My watch band recently broke after 10 years of hard use. I will be replacing it and look forward to the next 10 years with my wonder watch.
I am a college student going into finance and I see so many peers wearing shiny, bulky watches. The 10$ underdog Casio dazzles much more. It shows modesty and precision and I am proud to wear it on my wrist.
59
I've had Casio watches forever. The only reason I replace them is if I do something dumb, like forget to take them off when playing racquetball and crack the crystal with a wayward racquet swing (lost two that way). The price is right, maybe $20 today (and less on eBay), and the battery seem to last close to a decade if you don't need to use the nightlight feature. Accuracy is fine, less than a minute off in a year. My only (mild) complaint is that the black plastic watch straps break at the hasp latch point every 5 years or so, and means that I spend more to replace them at $8 a pop over the lifetime of the watch than the original price of the watch. Readers are right, you don't need a watch today, but I feel as though I have not finished dressing and my wardrobe somehow unbalanced and incomplete if I don't put it on (but not quite as bad as forgetting to put your pants on). It's nice to have something reliable that just keeps on doing what it's supposed to, in contrast to the sea of other short-lived expendables and non-repairables we live in.
11
I have an Apple Watch 2, several Fossil analogs (they used to do such cool designs), and my granddad’s Casio. He died in 1991, but the Casio still works. My Apple Watch was replaced on Apple Care after I dropped it and the face popped off, and again just out of warranty when it went dead for no reason. I wear the Apple regularly otherwise I’d lose regular fitness tracking but I don’t expect this service from Apple next time, and don’t expect my investment will make 4 years despite the replacements. I still smart from my purchase of the original iPad, the one without any camera, introduced Spring 2010 and running iOS 3.2. With the introduction of iOS 6 in Sept. 2012, 2.5 years later, it could not update. Today it still works in theory, but most apps crash so it’s basically an expensive conversation piece. I’m on my 3rd iPad, but did very well with Apple on the stock market!
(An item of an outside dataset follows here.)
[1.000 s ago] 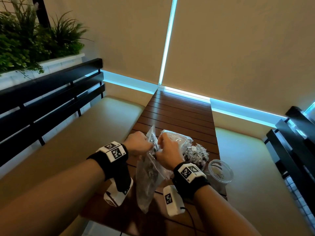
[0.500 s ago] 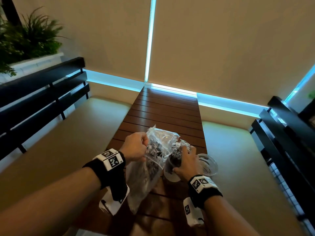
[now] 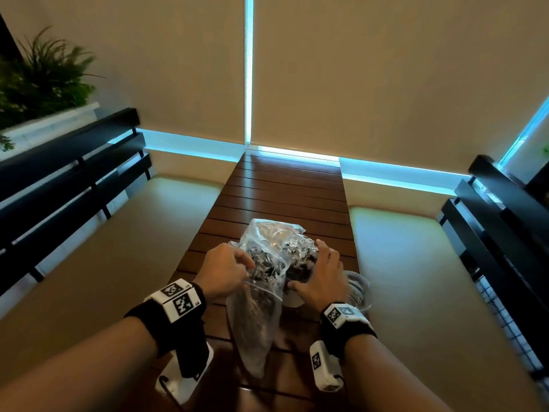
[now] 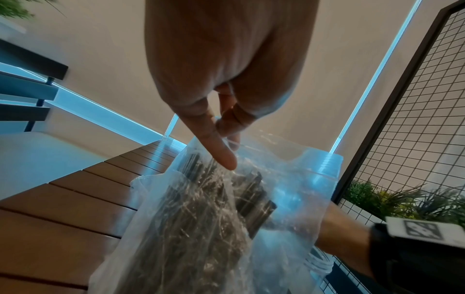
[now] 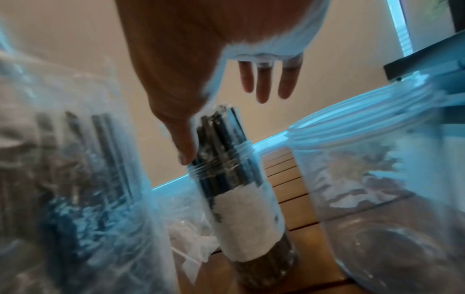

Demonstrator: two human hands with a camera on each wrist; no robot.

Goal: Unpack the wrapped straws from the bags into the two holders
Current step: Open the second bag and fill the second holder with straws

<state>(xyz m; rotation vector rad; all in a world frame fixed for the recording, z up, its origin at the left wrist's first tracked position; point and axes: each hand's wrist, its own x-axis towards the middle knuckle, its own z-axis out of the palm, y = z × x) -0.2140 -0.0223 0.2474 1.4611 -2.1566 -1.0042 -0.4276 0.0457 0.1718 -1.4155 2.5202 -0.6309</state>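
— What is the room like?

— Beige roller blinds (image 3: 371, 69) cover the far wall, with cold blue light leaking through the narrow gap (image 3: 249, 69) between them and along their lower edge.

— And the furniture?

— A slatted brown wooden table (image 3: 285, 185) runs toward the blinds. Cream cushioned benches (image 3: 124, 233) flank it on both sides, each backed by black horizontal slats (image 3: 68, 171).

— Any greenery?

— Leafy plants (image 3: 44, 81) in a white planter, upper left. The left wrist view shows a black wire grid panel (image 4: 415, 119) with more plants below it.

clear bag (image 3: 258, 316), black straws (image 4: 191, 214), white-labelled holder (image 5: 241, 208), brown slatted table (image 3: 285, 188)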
I am a hiker and the iwatch is useless in some remote hiking spots here in AZ where I only need time. I still prefer my Casio. Simple, keeps time and date and doesn't need me to read a manual to operate.
2
I have a Casio sitting in a drawer still keeping time after 20 years on the same battery.
3
My Apple Watch gives me the time, date, moon phase, current weather and forecast, heart rate, wind speed and direction, and UTC all on one display. The "complications" on the watch face can be changed by me. Clicking on the complications brings up an expanded display.
I have three Omegas, three Tissots, four Citizen Solars, a couple of Bulovas, a couple of Seiko Kinetics...I love them all, especially the pure mechanical watches, but none of them can provide the information I get at glance with my Apple Watch.
2
People would be happier if they were not checking the time - all the time. Unless you have an appointment, better to just be in the moment.
Time is an illusion anyway. I'd like a watch that reads only one thing - "NOW".
8
@Sam Kanter: For many, many people, keeping a lot of medical problems addressed, and the needs of their family all met, and their employer happy, involves a heavily scheduled existence. They don't choose it.
Your freedom from the tyranny of time is a privilege that many others envy; I hope you appreciate it.
1
@Sam Kanter
Well. I'm no engineer, but I can handle the design on that one. And I'll sell it to you for less than the Apple Eye on Everything!
@Sam Kanter
Being on time is respectful.
4
I am 28 years old and have had the same old Casio watch since I was 12. I picked it out so I could match my father's watch, and I was never happier. A few weeks ago, I was at work adjusting my watch when the band snapped. I was heartbroken, but relieved to find I could get a replacement band. As enticing as an Apple watch can be, I would never trade my Casio for anything in the world.
37
You might also have noted that throwing out your electronic gadgets and replacing them every time the manufacturer comes out with a newer and sexier style is environmentally unsound. Apple may not be in quite the same category as Koch Industries as an Enemy of the Planet, but its record is less than stellar.
38
@Elizabeth. Apple will recycle your old devices.
4
@AT
Yes, but they can also keep them in service longer so people don't have to replace them every few years.
3
Not sure what to do without my G-Shock - late 90s model.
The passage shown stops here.